Why the Gender-Pay Gap Is Largest for the Highest-Paying Jobs
Seeing the male-female earnings gap in all its dimensions


This is what economists call the "sticky floor" theory of unequal pay. For entry level jobs, low-paying work, and occupations for young people, there is often very little difference between male and female pay. But as men and women grow older and richer, equality gives way to inequality, and men race ahead while women's wages stick to the floor.
What explanations can I offer? One is institutional sexism; and although it's difficult to prove sexism with just a chart, it hard to argue that it's not a contributing factor. Two is what we've come to call "the mommy track." Many women take more time out of the labor force than men when they have children, and this puts them at a disadvantage for executive promotions.

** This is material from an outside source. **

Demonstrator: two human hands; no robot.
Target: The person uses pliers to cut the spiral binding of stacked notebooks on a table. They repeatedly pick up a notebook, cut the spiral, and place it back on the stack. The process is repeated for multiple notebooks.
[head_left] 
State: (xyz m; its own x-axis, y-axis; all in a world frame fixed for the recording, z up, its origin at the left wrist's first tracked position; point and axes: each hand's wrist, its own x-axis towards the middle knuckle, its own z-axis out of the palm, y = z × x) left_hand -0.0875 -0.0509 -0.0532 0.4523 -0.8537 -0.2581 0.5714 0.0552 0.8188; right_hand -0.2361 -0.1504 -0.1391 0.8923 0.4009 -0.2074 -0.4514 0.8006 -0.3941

Three is the shifting expectations of work and life among all married couples. A Harvard Business School study found that older women often allow their husbands' careers to take precedence later in life, even when those same women expect to nourish their own careers when they're younger. This is true, the authors said, even when those women don't have children. Whether this is a bad thing for each and every relationship is not at all for me to say. Sometimes, an ambitious female twentysomething who graduates from, say, the University of Chicago Booth School of Business grows into a happy fortysomething mom who works part-time to raise two kids while the husband's career advances. (Sometimes, in that sentence, specifically means in the case of my mom and dad.) But as a matter of pay equality, it's plausible that the shifting expectations of married life and children nudges many middle-aged women out of their career's express lane, leading to unequal pay in the C-suite that didn't exist in the proverbial (or literal) mail room.
The gender-pay gap is not a number. It is many numbers—many more than appear in this article—which are easily conflated tell a simplified story of pay equality. If you are focused on one number in the gender-pay story, you are seeing a one-dimensional representation of a multi-dimensional issue.